Tales from Abroad: Student Abroad moved by Mandela’s Legacy

Tales from Abroad is an ongoing section in which Gustavus students share the highlights of their study abroad experiences.

It’s hard writing an article like this about Nelson Mandela for two reasons.

First, I don’t want it to sound contrived or cliché because the first thing everyone thinks of when they think of South Africa is Nelson Mandela. I’ve learned over the past three weeks that while Mandela was a quintessential part of the struggle to deconstruct the Apartheid government, he was not alone. There were several Mandela’s over South African history, dead and alive. Mandela himself just happened to be the one who became the first president. It’s like trying to explain American history by only citing George Washington, there’s so much more to the story.

While there were others who contributed to the struggle, so much has already been said about Nelson Mandela in the United States. But even with all that textbook knowledge, what I have to say about the man doesn’t nearly cover the legend the man was.

I’m reading Long Walk to Freedom: The Autobiography of Nelson Mandela and while it is 600 pages long, I cannot put it down. The part I found most fascinating when I first reached South Africa was the image Mandela had even prior to his death last year.

I made reference to George Washington earlier and I’ll use it again. The struggle Mandela and many others in the ANC fought against is a modern day fight for freedom the Founding Fathers of the U.S. faced.

Back then it was for freedom of life, liberty, and the pursuit of happiness. Twenty years ago in South Africa is was for the same thing. Of course there are differences and the results for both were vastly different, and yet it’s fun to see South Africa as more similar that it is different.

In 1776, The Founding Fathers, in the eyes of the British government were considered perpetrators of treason, terrorists inciting a rebellion. But we see them as the builders of our country, the ones willing to give up their lives so that others may live in a free world.

The same can be said about Nelson Mandela and the ANC prior to the end of Apartheid. A more liberal friend of mine insists on reminding me every chance he gets that Nelson Mandela was a target of the CIA for decades, that the organization may have been involved in his capture and imprisonment, and that Mandela was only taken off the Nations Most Wanted list by Condoleezza Rice in 2001.

It just goes to show how history is interpreted by the ones who end up in power.
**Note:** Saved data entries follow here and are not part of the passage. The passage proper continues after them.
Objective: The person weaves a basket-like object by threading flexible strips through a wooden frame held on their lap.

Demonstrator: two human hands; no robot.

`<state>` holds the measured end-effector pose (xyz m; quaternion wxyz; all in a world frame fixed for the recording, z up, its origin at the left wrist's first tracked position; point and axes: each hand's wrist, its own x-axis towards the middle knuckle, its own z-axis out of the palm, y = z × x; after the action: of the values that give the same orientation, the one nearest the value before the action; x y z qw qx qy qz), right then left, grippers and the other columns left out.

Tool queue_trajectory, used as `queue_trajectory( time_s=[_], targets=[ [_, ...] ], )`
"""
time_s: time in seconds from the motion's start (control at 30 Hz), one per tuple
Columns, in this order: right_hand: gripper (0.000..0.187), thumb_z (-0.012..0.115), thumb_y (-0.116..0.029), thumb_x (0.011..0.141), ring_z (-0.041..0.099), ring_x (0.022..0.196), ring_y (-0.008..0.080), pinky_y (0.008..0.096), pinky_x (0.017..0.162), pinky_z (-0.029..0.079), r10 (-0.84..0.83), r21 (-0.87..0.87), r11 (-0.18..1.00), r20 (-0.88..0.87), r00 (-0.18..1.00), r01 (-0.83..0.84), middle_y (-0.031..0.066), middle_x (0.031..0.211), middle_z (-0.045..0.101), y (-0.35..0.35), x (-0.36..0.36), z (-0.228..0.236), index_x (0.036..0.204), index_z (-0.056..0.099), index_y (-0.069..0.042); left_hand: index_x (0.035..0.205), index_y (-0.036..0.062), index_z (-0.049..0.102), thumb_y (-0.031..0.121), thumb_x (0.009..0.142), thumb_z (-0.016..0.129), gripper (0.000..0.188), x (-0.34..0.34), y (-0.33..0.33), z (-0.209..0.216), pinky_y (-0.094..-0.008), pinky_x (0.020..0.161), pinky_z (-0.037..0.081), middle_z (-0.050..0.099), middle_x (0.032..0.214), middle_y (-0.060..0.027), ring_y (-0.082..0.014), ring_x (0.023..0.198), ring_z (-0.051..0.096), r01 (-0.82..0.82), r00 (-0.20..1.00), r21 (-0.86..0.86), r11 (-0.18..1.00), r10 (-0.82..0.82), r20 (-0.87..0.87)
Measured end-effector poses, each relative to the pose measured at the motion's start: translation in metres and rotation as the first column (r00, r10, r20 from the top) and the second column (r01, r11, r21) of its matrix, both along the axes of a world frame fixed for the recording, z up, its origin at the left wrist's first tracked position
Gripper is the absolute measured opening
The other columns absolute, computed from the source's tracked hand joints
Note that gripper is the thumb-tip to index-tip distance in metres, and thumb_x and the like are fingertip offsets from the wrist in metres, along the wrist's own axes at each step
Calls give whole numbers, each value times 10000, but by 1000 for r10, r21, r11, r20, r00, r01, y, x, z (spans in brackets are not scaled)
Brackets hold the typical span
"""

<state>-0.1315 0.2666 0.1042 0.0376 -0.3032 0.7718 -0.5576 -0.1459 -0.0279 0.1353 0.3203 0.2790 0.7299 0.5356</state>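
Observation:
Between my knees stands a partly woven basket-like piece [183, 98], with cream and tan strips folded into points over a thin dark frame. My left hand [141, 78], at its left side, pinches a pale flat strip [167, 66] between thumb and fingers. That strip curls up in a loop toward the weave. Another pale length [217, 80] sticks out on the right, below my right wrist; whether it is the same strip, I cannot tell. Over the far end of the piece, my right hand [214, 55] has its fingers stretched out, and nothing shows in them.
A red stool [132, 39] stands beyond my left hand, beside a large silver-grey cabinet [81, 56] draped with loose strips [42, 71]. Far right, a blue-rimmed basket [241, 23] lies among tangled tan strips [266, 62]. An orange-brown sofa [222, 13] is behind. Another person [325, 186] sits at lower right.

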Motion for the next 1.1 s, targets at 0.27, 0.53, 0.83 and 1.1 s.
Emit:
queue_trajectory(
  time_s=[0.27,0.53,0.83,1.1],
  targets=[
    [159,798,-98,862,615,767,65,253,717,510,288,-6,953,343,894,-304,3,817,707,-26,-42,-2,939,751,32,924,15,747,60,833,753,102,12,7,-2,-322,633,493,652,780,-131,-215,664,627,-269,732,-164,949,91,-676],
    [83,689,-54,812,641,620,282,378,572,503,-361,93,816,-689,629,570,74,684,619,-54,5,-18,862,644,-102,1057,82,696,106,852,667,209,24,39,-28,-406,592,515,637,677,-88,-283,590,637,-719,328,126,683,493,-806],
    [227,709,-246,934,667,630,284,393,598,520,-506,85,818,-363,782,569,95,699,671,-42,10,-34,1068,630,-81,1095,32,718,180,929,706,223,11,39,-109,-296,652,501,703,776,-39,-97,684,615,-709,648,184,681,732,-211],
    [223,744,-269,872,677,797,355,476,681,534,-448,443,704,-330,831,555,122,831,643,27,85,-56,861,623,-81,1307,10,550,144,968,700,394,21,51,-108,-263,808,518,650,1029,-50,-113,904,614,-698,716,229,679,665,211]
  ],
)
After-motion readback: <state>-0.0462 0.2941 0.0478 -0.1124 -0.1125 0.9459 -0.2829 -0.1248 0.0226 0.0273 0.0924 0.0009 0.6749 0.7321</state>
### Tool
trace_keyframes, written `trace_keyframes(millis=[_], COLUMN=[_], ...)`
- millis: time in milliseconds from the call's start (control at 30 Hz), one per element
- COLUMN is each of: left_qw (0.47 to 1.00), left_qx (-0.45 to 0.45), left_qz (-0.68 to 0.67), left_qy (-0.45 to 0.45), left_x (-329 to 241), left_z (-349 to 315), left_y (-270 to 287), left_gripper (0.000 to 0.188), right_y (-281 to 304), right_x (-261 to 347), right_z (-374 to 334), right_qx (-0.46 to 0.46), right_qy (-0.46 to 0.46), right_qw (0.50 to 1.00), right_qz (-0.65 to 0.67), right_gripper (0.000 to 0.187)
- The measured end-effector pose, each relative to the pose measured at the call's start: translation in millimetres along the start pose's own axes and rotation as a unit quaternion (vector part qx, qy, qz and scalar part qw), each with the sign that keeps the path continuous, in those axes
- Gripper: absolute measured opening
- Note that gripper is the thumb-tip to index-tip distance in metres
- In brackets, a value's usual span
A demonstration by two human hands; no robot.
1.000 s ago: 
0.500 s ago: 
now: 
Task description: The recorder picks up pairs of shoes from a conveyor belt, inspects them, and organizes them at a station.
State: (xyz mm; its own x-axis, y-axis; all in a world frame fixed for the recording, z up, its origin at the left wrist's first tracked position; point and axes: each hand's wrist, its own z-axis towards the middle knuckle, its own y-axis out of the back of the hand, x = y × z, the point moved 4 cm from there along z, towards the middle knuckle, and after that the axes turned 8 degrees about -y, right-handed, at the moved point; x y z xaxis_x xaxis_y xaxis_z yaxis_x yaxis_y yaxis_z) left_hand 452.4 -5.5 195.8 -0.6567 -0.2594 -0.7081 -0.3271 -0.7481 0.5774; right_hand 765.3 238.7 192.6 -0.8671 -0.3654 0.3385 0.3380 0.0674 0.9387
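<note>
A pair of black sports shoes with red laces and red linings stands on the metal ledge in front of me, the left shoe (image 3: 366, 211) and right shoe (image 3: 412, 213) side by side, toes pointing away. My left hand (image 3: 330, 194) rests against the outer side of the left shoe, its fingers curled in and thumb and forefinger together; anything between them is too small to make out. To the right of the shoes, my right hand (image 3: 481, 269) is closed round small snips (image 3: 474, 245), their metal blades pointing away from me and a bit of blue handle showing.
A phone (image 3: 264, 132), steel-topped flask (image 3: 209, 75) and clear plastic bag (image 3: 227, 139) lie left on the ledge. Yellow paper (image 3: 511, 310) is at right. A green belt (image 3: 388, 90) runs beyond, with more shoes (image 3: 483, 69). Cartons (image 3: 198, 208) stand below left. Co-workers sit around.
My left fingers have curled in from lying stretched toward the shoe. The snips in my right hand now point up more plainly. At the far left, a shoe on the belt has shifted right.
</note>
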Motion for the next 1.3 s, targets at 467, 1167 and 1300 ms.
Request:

One man’s terrorist is another man’s freedom fighter. To some people, as crazy as it may seem, Osama Bin Laden was a freedom fighter. I have a lot of friends in the Army who would respectfully disagree. We, as a country with immense power, should have the knowledge and wisdom to discern the Mandelas from the Bin Ladens and the humility and responsibility to admit it when we get it wrong.

Nonetheless, its hard to truly understand the meaning of a man or woman like Nelson Mandela because it seems like such a long time ago that we as a country were in their shoes.

But the very same way Abraham Lincoln sits in his memorial in D.C. Mandela stands high in Pretoria representing a part of a struggle necessary to make a country strive in 20 year old freedom.